As relações sociais produzidas no espaço escolar deixaram marcas que são evidentes em suas falas. A idéia de preconceito, de exclusão, a forma como se referem aos professores, a inspiração que a Escola despertou para o magistério, são alguns dos exemplos de que esse convívio for formador de valores, de opiniões e condutas que ate hoje estão presentes servindo como referência.

Da mesma forma, ao se referirem ao trabalho, eles o associam imediatamente a determinados valores. Esse convívio, que no início era partilhado pelos membros da família, teve aspectos positivos na sua formação, não aparecendo, portanto, críticas mais contundentes a certos problemas que esse fato poderia trazer como não freqüentar a escola ou deixar de brincar com os colegas.

Não percebemos críticas mais severas feitas pelos professores/as ao se referirem a esses espaços. Todos aparecem como significativos em seus percursos e principalmente, formadores. Apesar dos inúmeros conflitos e contradições que podem existir não há referência a esses aspectos. Contudo, o que é importante ressaltar é a evidência de uma formação que se dá ao longo da trajetória do sujeito.

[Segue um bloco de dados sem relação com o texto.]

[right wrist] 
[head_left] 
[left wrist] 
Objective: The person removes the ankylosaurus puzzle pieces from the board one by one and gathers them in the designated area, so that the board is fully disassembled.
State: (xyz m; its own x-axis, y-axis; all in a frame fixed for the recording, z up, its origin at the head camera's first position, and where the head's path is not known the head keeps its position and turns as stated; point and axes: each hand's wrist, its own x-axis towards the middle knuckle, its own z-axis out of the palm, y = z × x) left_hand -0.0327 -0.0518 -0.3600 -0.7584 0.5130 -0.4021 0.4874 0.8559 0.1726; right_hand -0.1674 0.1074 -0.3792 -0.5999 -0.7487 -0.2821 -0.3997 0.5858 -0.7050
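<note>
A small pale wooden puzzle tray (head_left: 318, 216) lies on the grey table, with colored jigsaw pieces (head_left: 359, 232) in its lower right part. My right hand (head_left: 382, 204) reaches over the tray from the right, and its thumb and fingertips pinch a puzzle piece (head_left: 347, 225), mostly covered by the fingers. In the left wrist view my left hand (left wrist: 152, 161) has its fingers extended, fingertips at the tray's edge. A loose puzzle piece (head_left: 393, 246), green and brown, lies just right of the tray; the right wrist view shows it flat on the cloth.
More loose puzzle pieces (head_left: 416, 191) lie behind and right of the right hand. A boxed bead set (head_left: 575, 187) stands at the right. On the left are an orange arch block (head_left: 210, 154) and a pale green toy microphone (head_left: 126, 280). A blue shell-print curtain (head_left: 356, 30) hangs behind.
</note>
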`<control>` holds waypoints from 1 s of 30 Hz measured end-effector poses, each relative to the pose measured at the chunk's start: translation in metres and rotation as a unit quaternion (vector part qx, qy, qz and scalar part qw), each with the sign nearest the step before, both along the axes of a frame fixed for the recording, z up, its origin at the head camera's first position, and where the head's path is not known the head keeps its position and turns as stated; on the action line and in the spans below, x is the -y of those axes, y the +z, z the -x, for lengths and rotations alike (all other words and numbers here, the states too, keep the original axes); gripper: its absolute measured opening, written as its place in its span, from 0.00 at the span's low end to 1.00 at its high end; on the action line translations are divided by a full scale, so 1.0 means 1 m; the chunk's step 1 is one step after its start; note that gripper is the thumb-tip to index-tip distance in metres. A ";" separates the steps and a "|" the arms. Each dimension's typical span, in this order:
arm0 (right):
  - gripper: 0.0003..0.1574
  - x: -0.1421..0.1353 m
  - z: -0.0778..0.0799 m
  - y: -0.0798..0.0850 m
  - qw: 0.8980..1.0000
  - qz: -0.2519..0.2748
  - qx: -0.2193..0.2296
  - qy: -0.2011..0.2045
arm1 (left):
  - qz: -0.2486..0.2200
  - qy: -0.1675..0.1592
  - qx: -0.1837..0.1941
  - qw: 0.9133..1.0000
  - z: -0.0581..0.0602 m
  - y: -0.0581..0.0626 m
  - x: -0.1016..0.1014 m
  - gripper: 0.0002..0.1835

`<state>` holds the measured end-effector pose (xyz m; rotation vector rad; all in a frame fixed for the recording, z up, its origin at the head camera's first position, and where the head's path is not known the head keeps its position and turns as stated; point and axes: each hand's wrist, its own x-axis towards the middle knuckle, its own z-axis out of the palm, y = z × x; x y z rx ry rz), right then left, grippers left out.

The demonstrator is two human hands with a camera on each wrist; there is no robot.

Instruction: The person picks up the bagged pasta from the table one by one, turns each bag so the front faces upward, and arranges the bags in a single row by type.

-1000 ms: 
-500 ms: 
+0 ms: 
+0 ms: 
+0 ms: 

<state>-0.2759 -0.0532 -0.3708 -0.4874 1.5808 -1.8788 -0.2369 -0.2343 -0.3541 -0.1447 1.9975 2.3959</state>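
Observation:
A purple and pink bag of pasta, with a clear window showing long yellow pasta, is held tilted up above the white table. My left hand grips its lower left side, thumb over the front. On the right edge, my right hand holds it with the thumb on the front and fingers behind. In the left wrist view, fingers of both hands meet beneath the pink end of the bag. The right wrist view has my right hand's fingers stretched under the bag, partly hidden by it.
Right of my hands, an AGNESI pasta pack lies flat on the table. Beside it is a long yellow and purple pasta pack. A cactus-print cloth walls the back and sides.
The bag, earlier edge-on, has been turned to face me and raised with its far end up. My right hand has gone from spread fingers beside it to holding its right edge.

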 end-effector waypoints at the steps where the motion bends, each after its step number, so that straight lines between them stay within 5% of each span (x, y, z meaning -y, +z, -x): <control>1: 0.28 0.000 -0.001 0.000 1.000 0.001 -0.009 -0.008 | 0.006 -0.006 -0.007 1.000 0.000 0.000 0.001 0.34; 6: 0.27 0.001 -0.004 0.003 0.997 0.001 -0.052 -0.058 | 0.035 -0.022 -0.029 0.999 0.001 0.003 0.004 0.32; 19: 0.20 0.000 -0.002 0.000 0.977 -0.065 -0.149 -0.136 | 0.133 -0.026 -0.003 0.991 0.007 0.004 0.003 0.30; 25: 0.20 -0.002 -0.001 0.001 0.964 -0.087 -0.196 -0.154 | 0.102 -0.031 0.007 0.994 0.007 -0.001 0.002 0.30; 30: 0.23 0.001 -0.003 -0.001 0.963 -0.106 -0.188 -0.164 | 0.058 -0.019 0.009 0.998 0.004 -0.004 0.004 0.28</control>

A idéia de reflexão crítica pode ser entendida quando, nos relatos, os professores/as se reconhecem como sujeitos de uma luta, de um Movimento Social. O assumir-se como sujeito num grupo, significa não apenas envolver-se nas atividades propostas por esse grupo no qual ele está inserido, mais que isso, o sujeito engajado absorve os ideais defendidos pelo coletivo e busca desenvolver ações que possibilitem as transformações almejadas. Percebemos que a atuação deles, enquanto militantes do MST assumindo-se como Sem Terra é um fator muito forte que lhes possibilita desenvolver uma reflexão crítica sobre a realidade, pois a partir de uma série de elementos, mas principalmente através da formação política dada pelo Movimento é que eles podem melhor refletir sobre suas realidades.